**Extracted records:**
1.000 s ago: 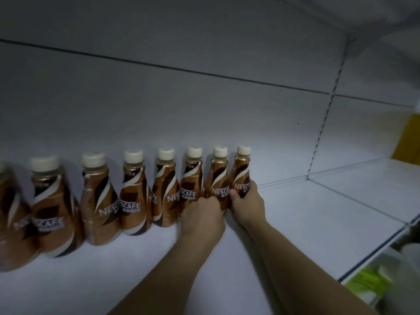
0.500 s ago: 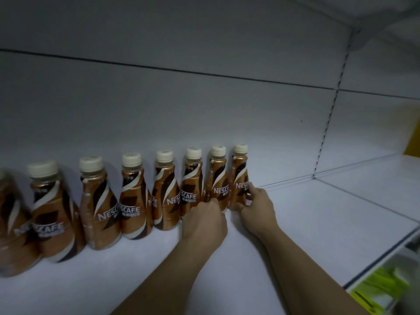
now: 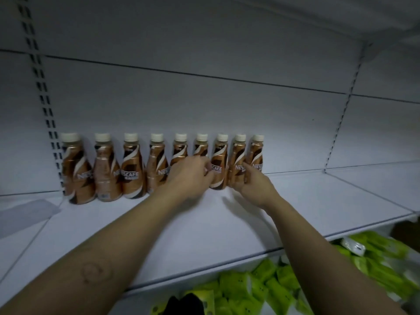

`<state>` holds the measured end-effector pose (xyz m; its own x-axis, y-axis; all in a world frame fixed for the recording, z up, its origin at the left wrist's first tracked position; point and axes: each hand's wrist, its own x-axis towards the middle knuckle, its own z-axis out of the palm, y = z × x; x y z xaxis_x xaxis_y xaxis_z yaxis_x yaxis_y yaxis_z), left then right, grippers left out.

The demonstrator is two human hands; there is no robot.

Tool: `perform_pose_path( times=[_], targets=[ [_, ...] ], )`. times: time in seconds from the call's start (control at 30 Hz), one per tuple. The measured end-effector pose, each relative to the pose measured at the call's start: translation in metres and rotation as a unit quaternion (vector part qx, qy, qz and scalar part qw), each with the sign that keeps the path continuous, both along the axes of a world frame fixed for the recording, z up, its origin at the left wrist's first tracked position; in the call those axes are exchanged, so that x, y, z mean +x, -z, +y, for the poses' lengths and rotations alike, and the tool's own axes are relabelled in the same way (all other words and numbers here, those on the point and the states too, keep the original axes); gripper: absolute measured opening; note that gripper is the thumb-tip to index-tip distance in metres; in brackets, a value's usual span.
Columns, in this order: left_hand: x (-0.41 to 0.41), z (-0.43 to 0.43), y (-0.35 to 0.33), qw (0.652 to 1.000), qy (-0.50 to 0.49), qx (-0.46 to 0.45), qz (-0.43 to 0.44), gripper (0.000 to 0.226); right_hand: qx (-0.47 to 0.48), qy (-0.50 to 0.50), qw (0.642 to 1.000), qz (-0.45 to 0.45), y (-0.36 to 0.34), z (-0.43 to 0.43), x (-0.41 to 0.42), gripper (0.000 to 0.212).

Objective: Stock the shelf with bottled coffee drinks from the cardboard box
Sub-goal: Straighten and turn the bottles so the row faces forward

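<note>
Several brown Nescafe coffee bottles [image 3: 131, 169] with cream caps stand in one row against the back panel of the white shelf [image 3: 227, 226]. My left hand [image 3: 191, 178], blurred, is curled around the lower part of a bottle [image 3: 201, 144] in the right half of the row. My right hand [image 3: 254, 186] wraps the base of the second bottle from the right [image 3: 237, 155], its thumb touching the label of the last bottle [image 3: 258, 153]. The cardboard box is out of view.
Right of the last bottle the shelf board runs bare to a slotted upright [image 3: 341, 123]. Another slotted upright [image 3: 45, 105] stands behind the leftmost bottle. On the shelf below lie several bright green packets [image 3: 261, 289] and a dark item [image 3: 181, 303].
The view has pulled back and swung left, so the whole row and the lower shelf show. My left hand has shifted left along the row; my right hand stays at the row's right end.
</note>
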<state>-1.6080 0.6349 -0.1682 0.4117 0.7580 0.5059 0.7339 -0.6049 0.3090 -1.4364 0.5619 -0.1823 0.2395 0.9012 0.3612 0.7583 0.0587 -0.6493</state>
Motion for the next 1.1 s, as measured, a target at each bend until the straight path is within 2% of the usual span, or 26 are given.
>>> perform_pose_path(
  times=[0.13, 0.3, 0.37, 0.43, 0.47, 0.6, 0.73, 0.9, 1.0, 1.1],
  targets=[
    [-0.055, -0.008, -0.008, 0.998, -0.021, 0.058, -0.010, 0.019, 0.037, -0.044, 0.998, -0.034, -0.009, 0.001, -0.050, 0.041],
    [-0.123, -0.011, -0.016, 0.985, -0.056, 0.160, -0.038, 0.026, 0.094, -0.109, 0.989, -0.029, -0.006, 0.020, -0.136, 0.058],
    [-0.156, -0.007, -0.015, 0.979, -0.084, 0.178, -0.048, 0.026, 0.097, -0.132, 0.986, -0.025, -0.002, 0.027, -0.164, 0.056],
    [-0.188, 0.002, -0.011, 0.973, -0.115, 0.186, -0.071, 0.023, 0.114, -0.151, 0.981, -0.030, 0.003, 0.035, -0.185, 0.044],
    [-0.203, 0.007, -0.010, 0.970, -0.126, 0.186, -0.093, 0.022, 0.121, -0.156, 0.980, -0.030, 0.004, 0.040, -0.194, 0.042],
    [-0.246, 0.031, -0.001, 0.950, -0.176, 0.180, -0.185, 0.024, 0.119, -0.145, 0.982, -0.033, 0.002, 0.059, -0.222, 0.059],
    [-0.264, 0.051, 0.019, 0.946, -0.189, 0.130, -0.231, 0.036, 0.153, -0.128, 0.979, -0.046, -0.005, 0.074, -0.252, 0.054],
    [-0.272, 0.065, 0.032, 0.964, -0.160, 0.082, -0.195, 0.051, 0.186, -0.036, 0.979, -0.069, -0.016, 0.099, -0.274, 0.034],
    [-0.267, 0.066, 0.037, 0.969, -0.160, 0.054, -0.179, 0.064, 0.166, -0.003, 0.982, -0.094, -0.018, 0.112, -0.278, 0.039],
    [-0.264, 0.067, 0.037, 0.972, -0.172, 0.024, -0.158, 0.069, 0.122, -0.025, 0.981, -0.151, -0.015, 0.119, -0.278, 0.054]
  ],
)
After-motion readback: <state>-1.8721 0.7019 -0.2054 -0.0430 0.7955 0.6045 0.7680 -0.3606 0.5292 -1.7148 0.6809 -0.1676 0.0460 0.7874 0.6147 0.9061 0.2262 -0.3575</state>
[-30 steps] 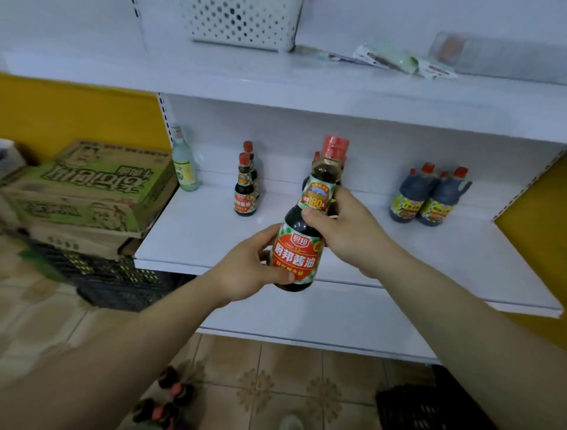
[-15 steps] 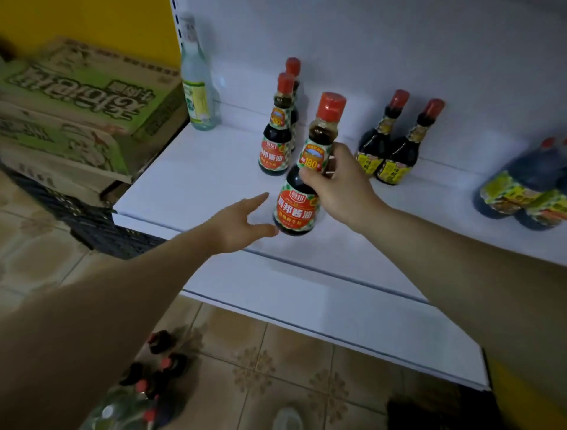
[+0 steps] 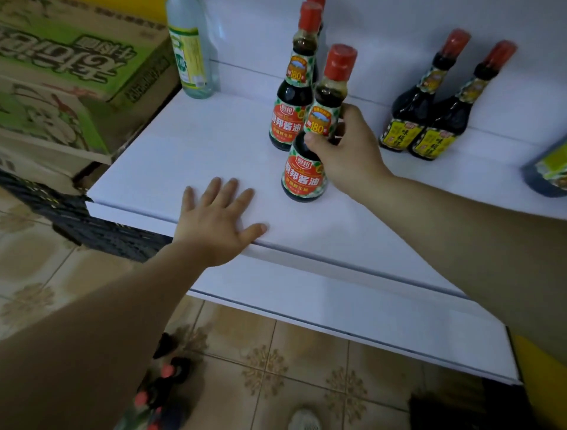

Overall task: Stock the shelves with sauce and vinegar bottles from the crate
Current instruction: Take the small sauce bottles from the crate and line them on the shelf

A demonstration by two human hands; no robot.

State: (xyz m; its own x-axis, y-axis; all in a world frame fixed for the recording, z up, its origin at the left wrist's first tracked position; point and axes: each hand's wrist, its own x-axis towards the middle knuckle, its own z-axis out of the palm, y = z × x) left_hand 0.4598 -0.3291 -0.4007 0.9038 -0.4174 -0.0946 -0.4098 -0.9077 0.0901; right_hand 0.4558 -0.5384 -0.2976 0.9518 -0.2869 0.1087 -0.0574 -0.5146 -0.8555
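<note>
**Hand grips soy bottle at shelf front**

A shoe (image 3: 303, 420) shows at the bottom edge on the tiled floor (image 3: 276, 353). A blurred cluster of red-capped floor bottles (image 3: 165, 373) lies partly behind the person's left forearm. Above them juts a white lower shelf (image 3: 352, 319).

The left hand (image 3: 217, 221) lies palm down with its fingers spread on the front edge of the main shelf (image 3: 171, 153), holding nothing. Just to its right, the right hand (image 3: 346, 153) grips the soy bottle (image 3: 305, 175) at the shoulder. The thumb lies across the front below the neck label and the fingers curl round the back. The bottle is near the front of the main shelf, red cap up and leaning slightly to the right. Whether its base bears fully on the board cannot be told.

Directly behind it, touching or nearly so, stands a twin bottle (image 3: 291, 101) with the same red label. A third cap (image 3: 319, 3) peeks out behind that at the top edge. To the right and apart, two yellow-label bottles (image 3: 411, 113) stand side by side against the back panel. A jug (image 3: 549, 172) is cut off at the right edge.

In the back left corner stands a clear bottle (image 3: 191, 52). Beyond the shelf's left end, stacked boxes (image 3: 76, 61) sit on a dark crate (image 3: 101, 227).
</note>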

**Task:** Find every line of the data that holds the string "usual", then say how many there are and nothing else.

**Answer to this problem:** 2